▶ _Exercise directions_:
Establish the number of lines below that contain the string "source". State that number alone.

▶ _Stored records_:

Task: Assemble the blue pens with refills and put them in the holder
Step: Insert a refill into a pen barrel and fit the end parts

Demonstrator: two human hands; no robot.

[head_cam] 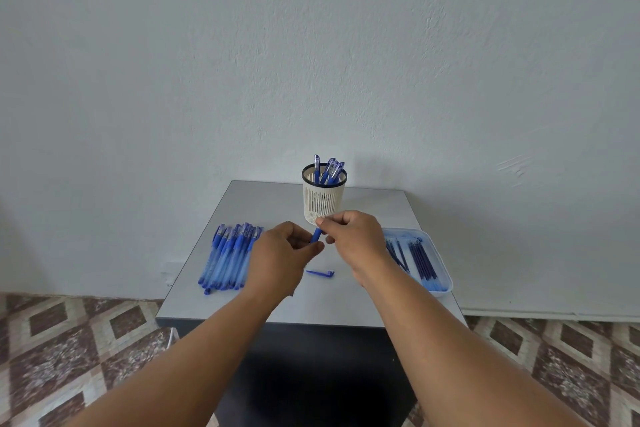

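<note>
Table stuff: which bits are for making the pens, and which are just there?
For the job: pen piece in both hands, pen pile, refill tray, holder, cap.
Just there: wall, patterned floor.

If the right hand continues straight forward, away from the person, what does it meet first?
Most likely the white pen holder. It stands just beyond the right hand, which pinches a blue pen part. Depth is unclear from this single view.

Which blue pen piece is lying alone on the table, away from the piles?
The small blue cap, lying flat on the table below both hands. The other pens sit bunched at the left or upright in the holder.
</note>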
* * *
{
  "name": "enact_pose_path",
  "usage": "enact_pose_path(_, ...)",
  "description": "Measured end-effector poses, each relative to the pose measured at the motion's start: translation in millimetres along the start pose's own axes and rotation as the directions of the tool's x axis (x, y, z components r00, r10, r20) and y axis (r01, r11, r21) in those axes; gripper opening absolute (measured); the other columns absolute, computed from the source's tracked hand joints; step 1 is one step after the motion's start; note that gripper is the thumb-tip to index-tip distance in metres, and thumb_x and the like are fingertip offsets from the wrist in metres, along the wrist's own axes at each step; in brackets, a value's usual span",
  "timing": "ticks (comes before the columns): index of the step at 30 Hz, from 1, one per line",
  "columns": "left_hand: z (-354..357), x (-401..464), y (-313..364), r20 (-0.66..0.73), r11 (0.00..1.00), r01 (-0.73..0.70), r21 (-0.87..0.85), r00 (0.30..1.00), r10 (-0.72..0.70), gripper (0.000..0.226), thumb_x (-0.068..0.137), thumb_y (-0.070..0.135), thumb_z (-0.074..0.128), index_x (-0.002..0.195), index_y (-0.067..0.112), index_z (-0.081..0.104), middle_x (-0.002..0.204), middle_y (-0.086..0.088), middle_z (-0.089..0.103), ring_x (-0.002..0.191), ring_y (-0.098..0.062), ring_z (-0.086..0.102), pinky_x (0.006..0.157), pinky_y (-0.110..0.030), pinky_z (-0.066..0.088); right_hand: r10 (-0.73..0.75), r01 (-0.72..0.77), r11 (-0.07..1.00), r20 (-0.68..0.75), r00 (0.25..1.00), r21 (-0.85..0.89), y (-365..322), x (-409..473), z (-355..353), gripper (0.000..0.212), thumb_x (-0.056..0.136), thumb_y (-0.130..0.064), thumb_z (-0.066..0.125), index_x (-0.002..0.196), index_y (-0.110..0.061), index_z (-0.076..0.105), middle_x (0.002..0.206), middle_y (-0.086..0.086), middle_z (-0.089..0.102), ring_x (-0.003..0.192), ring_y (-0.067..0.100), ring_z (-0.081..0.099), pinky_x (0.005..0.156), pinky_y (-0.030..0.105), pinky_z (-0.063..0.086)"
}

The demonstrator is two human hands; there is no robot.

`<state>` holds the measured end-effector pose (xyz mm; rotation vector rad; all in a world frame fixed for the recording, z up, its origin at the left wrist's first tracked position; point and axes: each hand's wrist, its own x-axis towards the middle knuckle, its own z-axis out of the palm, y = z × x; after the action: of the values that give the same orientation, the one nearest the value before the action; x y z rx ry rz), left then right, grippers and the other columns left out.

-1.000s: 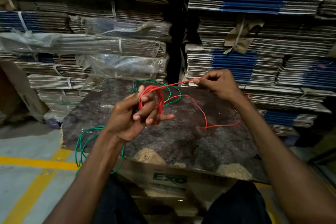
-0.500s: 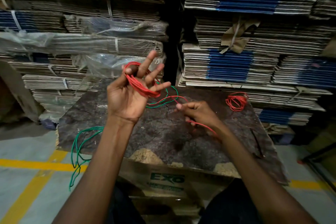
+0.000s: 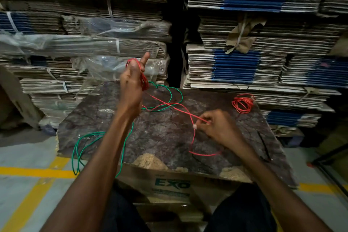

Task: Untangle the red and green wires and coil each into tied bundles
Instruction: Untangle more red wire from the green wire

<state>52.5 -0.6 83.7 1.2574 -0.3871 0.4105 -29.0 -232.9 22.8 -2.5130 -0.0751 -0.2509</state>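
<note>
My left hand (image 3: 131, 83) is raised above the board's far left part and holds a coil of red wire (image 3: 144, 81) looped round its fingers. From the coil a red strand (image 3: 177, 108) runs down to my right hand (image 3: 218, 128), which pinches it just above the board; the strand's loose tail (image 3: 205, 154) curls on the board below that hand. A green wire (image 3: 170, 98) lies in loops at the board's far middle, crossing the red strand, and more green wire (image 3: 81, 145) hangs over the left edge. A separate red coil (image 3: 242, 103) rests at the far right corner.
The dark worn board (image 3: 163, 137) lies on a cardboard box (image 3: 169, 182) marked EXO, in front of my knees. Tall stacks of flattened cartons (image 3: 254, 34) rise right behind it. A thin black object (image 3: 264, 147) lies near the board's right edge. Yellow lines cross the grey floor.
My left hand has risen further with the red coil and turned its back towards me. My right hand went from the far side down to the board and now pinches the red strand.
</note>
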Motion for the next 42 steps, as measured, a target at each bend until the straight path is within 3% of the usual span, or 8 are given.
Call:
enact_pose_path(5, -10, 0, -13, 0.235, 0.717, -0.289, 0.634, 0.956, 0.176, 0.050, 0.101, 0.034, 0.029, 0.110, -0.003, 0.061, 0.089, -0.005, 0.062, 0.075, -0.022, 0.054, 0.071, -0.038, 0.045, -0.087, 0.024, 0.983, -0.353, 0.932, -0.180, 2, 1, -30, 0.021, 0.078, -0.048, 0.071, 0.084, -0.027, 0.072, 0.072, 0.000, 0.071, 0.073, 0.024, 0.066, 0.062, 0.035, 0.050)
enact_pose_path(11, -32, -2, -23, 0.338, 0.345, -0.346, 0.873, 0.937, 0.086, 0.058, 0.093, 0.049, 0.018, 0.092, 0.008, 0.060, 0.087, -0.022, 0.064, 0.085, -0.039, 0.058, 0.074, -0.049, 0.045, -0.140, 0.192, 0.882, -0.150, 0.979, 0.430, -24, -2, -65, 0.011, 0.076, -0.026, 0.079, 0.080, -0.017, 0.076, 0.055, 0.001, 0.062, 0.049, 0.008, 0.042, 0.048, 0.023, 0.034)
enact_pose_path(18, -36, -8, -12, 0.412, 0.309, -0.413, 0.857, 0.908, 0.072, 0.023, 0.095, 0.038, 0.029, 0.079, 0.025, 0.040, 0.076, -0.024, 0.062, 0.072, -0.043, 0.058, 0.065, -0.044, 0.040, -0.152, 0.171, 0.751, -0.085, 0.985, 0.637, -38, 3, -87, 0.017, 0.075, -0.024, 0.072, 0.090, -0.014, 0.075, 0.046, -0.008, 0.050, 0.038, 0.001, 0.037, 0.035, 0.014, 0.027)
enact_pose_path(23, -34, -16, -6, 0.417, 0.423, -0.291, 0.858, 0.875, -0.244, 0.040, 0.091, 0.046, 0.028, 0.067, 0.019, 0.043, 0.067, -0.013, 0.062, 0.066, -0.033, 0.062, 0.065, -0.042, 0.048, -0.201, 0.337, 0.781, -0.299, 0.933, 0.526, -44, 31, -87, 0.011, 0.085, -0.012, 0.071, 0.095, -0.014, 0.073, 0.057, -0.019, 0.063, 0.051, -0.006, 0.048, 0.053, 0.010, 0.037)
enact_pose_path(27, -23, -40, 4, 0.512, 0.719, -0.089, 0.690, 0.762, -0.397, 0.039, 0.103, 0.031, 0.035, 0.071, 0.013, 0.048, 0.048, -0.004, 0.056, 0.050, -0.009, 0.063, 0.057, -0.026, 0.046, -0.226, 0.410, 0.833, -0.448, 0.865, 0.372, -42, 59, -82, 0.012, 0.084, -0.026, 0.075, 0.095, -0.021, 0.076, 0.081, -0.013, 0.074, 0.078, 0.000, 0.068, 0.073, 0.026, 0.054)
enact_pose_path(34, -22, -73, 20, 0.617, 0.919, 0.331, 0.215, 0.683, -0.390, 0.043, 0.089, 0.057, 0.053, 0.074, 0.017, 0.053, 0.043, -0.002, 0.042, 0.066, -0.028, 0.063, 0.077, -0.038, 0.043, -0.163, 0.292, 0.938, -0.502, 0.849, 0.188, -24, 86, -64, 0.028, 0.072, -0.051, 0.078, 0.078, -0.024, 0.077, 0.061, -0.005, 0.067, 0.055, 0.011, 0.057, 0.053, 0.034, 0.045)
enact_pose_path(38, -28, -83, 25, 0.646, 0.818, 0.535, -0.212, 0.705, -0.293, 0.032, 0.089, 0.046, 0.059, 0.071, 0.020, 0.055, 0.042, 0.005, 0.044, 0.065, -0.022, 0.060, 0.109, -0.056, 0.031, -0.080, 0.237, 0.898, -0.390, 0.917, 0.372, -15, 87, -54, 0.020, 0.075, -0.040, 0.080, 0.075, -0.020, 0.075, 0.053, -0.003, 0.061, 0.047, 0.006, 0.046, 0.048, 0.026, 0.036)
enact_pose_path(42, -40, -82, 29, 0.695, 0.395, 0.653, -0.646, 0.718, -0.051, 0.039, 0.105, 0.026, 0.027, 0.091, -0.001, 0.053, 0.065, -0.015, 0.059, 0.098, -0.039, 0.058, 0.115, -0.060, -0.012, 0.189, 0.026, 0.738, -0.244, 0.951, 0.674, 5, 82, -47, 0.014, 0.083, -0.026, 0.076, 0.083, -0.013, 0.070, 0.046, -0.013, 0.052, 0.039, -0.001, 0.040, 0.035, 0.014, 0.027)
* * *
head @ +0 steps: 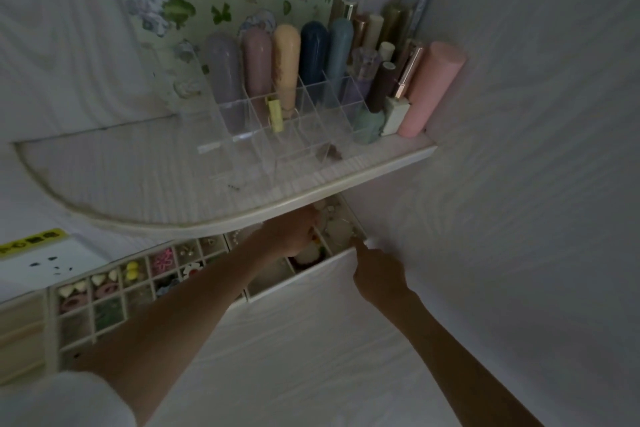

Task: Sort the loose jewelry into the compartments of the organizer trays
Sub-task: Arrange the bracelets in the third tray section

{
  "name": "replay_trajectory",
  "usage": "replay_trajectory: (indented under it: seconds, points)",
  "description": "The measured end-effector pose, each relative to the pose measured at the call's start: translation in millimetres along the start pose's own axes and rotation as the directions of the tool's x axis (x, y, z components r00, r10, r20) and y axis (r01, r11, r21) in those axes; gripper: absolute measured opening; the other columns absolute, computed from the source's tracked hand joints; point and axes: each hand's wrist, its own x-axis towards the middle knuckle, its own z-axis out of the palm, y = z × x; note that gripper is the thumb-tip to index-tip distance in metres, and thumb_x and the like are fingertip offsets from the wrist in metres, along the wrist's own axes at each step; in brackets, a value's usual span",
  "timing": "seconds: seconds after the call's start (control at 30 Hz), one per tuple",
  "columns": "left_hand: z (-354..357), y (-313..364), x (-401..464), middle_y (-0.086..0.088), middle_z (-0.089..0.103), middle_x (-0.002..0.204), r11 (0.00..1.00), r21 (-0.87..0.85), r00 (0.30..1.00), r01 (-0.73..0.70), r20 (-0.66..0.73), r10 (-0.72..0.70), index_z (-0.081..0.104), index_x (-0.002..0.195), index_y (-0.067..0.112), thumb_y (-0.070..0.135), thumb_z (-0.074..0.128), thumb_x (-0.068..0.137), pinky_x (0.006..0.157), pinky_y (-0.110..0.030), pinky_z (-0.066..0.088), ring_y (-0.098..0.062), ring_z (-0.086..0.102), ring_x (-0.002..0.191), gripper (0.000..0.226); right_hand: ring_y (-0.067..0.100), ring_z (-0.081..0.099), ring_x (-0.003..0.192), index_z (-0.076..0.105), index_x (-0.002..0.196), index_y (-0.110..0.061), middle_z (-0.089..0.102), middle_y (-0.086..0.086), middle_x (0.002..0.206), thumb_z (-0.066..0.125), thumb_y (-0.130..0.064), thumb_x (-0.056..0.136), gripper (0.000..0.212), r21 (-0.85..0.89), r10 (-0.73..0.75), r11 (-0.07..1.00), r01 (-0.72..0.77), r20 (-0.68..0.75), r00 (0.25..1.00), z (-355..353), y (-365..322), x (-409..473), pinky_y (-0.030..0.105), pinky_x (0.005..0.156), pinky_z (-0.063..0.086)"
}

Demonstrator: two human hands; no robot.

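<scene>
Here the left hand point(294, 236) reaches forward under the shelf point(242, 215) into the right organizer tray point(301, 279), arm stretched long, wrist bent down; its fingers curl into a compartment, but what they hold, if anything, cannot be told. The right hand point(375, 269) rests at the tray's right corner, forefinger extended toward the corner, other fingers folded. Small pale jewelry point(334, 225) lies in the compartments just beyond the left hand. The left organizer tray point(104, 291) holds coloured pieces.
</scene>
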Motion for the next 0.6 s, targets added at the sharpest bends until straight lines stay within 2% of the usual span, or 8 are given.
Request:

▶ _Output for this exercise_:
2